Odds are you've used SQLAlchemy before. And if you haven't, why on earth not? It is hands down the best relational database toolkit and Object Relational Mapper (ORM) available for Python, and has helped me quickly write code for many APIs, software platforms, and data science projects. Just look at some of these great features.

As its name suggests, SQLAlchemy focuses on the problem of connecting your Python code to an underlying relational (SQL) database. That's a super hard problem, especially when you consider the complexity of abstraction, different SQL databases, different SQL dialects, performance optimization, etc. It ain't easy, and the SQLAlchemy team has spent years building one of the most elegant solutions out there.

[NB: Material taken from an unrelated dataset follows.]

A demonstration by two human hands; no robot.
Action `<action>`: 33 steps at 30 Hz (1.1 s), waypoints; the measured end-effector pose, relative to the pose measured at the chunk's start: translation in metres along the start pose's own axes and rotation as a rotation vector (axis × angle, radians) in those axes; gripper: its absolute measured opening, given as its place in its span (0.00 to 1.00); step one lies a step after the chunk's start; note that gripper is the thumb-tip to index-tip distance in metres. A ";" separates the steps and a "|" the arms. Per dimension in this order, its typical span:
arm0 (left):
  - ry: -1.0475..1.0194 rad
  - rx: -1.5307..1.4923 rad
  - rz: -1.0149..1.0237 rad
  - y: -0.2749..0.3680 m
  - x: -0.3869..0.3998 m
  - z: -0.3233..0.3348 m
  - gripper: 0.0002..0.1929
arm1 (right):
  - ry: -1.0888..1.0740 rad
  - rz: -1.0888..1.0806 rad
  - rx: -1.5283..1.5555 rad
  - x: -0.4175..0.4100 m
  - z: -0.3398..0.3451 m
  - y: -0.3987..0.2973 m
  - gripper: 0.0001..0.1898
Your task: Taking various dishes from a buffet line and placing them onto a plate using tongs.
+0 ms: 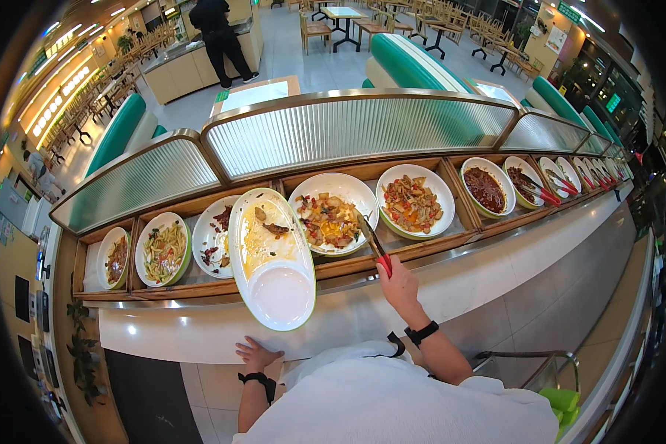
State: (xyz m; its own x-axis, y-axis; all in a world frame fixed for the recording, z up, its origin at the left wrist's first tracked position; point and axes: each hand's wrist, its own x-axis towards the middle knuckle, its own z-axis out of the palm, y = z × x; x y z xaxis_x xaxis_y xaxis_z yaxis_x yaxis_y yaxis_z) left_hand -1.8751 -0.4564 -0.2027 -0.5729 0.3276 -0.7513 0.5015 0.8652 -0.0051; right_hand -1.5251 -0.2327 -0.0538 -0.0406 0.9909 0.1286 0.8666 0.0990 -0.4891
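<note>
My right hand (399, 286) grips the red handle of metal serving tongs (371, 236). The tongs' tips are at the right side of a white bowl (361, 191) of diced vegetables in orange oil. Just left of that bowl, a long oval white dish (282, 297) overlaps the bowls beside it and sticks out over the counter. Oil and a few food scraps coat its far part, while its round near hollow looks bare. My left hand (258, 355) lies at the front edge of the white counter (172, 330), fingers spread, holding nothing.
Wooden trays (322, 272) hold a row of food bowls, including a bowl of chopped vegetables (413, 205) and a bowl of red sauce (484, 186). A ribbed glass screen (361, 130) stands behind. A metal-framed cart (533, 366) is at right. A person (219, 39) stands beyond.
</note>
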 end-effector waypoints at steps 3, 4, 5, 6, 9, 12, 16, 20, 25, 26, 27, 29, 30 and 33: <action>-0.007 0.001 -0.007 0.001 -0.001 -0.001 0.79 | 0.008 -0.004 0.039 -0.001 0.001 0.001 0.16; -0.009 0.001 -0.010 0.001 -0.001 -0.001 0.79 | -0.002 0.012 0.055 -0.001 0.001 0.001 0.16; -0.005 0.001 -0.008 0.001 -0.001 -0.001 0.78 | -0.011 0.029 0.070 -0.001 0.000 0.000 0.17; -0.001 0.001 -0.007 0.002 -0.001 -0.001 0.78 | -0.020 0.045 0.086 0.000 0.000 0.000 0.17; 0.010 -0.001 0.004 0.002 -0.001 0.000 0.78 | -0.037 0.070 0.264 0.002 -0.002 0.003 0.17; 0.019 -0.001 0.007 -0.001 0.001 0.002 0.78 | -0.079 0.101 0.300 0.004 -0.005 0.002 0.18; 0.021 0.000 0.003 -0.001 0.002 0.003 0.78 | -0.108 0.123 0.346 0.006 -0.008 0.003 0.19; 0.023 0.012 0.005 -0.002 0.004 0.005 0.79 | -0.136 0.140 0.378 0.007 -0.010 0.004 0.19; 0.028 0.018 0.006 -0.004 0.008 0.008 0.79 | -0.130 0.128 0.407 0.006 -0.008 0.005 0.20; 0.027 0.017 0.008 -0.003 0.007 0.007 0.79 | -0.127 0.129 0.399 0.006 -0.008 0.006 0.20; 0.026 0.016 0.011 -0.002 0.007 0.007 0.79 | -0.124 0.131 0.392 0.006 -0.008 0.006 0.20; 0.028 0.015 0.018 -0.003 0.009 0.008 0.79 | -0.131 0.131 0.387 0.007 -0.007 0.007 0.20; 0.030 0.016 0.022 -0.006 0.011 0.010 0.80 | -0.136 0.130 0.385 0.007 -0.007 0.006 0.20; 0.025 0.009 0.032 -0.008 0.013 0.011 0.80 | -0.132 0.132 0.390 0.007 -0.006 0.006 0.19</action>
State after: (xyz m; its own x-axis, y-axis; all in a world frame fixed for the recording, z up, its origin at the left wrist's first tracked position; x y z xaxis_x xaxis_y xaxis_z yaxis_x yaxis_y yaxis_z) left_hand -1.8796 -0.4627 -0.2198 -0.5725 0.3643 -0.7345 0.5255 0.8507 0.0123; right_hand -1.5172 -0.2255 -0.0505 -0.0274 0.9981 -0.0556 0.6170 -0.0269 -0.7865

But as hard as Pythonically communicating with a database is, in the real world with microservices, serverless architectures, RESTful APIs and the like we often need to do more with the data than read or write from/to our database. In almost all of the projects I've worked on over the last two decades, I've had to:

  • hand data off in some fashion (serialize) for another program (possibly written by someone else in another programming language) to work with, or
  • accept and interpret data (de-serialize) received from some other program (possibly written by someone else in another programming language).

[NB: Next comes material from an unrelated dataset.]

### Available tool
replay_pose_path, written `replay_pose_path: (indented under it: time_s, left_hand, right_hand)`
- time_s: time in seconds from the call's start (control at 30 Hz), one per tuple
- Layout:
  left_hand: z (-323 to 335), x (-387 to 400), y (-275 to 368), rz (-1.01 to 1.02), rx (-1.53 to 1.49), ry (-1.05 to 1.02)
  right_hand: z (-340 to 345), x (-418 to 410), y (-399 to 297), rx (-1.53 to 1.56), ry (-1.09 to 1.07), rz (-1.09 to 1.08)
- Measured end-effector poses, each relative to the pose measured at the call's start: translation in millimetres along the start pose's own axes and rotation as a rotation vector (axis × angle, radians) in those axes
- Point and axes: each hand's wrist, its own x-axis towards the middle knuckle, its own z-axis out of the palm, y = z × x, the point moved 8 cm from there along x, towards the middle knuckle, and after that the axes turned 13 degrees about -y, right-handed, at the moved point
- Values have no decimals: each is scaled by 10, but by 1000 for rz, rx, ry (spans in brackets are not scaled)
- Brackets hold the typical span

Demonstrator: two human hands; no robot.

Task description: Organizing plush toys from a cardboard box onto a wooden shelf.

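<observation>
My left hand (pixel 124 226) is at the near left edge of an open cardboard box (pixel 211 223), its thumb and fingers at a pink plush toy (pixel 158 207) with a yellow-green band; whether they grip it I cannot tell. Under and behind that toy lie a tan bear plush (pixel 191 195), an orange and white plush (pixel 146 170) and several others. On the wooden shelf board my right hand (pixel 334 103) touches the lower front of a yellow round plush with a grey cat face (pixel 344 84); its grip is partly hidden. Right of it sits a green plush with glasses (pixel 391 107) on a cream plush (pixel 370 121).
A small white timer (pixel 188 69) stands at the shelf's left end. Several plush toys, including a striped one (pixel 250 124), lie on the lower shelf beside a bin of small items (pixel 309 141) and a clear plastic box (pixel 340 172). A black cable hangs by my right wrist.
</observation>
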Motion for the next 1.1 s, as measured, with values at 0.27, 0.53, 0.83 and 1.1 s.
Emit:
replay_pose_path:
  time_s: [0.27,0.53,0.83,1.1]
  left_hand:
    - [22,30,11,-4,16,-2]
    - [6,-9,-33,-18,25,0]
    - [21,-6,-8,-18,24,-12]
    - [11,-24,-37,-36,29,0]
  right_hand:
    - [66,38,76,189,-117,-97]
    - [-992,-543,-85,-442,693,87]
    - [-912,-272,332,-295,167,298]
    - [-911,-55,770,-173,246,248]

Python objects (pickled or not) are great, but they're rarely the best way of transmitting data over the wire, or communicating data between independent applications. Which is where formats like JSON, CSV, and YAML come in.

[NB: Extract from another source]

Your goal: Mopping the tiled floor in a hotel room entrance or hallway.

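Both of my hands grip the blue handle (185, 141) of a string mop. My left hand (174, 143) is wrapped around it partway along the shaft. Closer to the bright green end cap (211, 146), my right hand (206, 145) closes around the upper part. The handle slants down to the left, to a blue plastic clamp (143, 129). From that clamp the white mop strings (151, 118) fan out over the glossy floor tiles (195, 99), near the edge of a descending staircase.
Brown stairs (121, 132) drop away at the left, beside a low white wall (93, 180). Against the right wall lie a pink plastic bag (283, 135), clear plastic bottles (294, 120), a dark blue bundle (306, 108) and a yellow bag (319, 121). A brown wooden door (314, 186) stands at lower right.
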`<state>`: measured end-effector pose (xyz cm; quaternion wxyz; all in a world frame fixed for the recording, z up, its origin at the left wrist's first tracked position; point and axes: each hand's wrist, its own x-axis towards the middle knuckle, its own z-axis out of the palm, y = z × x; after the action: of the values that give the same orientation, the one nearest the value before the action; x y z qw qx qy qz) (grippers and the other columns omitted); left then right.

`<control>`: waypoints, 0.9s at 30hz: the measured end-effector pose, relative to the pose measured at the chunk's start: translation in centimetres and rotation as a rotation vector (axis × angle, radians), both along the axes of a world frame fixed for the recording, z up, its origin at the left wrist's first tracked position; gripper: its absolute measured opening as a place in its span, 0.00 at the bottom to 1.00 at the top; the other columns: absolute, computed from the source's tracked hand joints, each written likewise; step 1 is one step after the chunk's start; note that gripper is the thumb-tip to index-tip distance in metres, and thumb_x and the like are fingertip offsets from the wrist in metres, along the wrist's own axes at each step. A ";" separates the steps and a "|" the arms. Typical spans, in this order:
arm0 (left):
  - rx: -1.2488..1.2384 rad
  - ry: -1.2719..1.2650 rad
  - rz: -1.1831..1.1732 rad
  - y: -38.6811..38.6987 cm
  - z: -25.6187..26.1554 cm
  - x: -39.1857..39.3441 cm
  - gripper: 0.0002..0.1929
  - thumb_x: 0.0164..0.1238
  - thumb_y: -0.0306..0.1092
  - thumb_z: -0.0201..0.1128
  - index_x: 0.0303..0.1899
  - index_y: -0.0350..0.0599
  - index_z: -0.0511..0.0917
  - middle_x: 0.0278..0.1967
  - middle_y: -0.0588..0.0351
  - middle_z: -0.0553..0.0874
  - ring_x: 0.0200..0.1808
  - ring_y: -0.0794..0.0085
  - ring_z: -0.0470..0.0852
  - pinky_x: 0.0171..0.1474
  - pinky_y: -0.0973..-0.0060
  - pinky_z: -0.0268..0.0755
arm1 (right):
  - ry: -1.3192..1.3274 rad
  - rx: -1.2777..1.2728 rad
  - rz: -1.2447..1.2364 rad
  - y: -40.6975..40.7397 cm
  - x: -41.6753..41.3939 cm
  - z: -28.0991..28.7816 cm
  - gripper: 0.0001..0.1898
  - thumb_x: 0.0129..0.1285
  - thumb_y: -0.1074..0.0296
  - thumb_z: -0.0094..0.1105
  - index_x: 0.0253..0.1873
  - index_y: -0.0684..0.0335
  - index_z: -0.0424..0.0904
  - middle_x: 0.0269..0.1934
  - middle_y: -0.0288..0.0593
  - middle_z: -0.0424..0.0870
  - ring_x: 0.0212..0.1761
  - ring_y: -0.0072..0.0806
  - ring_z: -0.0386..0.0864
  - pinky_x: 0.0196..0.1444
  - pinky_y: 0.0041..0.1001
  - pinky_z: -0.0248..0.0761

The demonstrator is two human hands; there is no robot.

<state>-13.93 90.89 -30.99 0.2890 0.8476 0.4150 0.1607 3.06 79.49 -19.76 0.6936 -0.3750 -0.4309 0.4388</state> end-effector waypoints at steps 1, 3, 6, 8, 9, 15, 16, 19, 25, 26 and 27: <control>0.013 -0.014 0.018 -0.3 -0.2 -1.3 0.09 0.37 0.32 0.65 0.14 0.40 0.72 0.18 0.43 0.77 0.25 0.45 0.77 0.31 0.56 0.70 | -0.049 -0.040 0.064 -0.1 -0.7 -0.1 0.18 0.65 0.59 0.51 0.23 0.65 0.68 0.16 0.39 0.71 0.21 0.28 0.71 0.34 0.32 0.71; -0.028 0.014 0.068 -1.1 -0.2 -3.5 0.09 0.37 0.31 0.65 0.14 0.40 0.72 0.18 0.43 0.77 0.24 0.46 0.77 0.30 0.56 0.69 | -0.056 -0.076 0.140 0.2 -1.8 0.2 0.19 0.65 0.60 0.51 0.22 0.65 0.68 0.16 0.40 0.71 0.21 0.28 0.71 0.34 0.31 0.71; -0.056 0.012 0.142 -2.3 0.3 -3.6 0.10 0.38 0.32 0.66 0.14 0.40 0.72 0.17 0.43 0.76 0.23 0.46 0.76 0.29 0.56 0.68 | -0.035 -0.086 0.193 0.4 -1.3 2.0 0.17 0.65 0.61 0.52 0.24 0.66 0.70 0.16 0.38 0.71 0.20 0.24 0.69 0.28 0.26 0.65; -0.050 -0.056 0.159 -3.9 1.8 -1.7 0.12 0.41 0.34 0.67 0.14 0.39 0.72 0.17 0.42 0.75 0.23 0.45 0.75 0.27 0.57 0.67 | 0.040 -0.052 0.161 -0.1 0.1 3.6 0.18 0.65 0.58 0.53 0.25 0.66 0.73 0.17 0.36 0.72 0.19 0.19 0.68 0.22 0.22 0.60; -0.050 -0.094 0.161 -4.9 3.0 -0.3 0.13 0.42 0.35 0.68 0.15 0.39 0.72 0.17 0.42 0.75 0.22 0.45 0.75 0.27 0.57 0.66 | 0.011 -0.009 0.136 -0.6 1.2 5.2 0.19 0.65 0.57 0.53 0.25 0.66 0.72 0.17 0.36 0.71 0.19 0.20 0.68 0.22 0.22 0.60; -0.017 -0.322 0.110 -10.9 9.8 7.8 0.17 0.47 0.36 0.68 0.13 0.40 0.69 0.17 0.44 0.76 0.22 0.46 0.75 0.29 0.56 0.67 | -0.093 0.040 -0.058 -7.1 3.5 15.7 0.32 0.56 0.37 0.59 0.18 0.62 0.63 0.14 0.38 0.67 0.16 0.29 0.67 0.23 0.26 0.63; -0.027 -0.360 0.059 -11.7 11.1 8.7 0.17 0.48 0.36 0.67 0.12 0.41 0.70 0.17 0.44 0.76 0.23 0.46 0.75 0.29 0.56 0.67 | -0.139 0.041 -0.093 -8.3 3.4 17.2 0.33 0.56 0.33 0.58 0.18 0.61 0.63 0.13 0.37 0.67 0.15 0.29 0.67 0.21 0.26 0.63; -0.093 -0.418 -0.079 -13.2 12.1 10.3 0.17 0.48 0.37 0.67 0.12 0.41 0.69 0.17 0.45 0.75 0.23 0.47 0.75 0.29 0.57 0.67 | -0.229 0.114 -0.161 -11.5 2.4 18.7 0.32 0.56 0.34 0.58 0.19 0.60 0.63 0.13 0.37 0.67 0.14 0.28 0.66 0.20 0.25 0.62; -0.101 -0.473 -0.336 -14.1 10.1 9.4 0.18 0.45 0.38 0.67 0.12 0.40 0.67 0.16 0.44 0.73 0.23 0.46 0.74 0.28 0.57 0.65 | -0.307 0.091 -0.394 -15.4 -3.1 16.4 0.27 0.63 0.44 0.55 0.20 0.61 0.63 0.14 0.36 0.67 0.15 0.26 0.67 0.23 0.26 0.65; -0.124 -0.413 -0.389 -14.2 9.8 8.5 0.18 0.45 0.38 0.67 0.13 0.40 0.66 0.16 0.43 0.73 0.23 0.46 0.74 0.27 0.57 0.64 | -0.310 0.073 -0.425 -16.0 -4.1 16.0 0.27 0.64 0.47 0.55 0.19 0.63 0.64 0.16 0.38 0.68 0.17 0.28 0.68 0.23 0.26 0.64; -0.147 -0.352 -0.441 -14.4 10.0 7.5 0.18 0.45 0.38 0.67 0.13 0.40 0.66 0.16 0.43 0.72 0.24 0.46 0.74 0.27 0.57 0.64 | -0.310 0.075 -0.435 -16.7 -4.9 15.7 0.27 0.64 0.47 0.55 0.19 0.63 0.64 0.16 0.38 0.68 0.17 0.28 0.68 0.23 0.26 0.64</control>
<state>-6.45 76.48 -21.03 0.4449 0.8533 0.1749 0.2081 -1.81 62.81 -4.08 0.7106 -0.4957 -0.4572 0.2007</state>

So when writing many Python APIs, I found myself writing methods to convert my SQLAlchemy records (technically, model instances) into JSON or creating new SQLAlchemy records based on data I received in JSON. So after writing similar methods many times over, I figured a better approach would be to write the serialization/de-serialization code just once, and then re-use it across all of my various projects.

Which is how SQLAthanor came about.

It adds simple methods like to_json(), new_from_csv(), and update_from_csv() to your SQLAlchemy declarative models and provides powerful configuration options that give you tons of flexibility.

Key SQLAthanor Features

  • Easy to adopt: Just tweak your existing SQLAlchemy import statements and you're good to go.
  • With one method call, convert SQLAlchemy model instances to:
    • CSV records
    • JSON objects
    • YAML objects
    • Python dict objects (technically, OrderedDict objects but they behave just like dict)
  • With one method call, create or update SQLAlchemy model instances from:
    • Python dict or OrderedDict objects
    • CSV records
    • JSON objects
    • YAML objects
  • Decide which serialization formats you want to support for which models.
  • Decide which columns/attributes you want to include in their serialized form (and pick different columns for different formats, too).
  • Default validation for de-serialized data for every SQLAlchemy data type.
  • Customize the validation used when de-serializing particular columns to match your needs.
  • Works with Declarative Reflection and the SQLAlchemy Automap extension.
  • Programmatically generate Declarative Base Models from serialized data.
  • Programmatically generate SQLAlchemy Table objects from serialized data.

SQLAthanor vs Alternatives

For a comparison of SQLAthanor to various alternative serialization/de-serialization approaches, please see full documentation: https://sqlathanor.readthedocs.io/en/latest/index.html#sqlathanor-vs-alternatives


Complete Documentation

SQLAthanor is a complex library that integrates with other complex libraries. We strongly recommend that you review our comprehensive documentation at:

https://sqlathanor.readthedocs.org/en/latest/index.html

Questions and Issues

You can ask questions and report issues on the project's Github Issues Page


Contributing

We welcome contributions and pull requests! For more information, please see the Contributor Guide


Testing

We use TravisCI for our build automation, Codecov.io for our test coverage, and ReadTheDocs for our documentation.

Detailed information about our test suite and how to run tests locally can be found in our Testing Reference.


License

SQLAthanor is made available under an MIT License.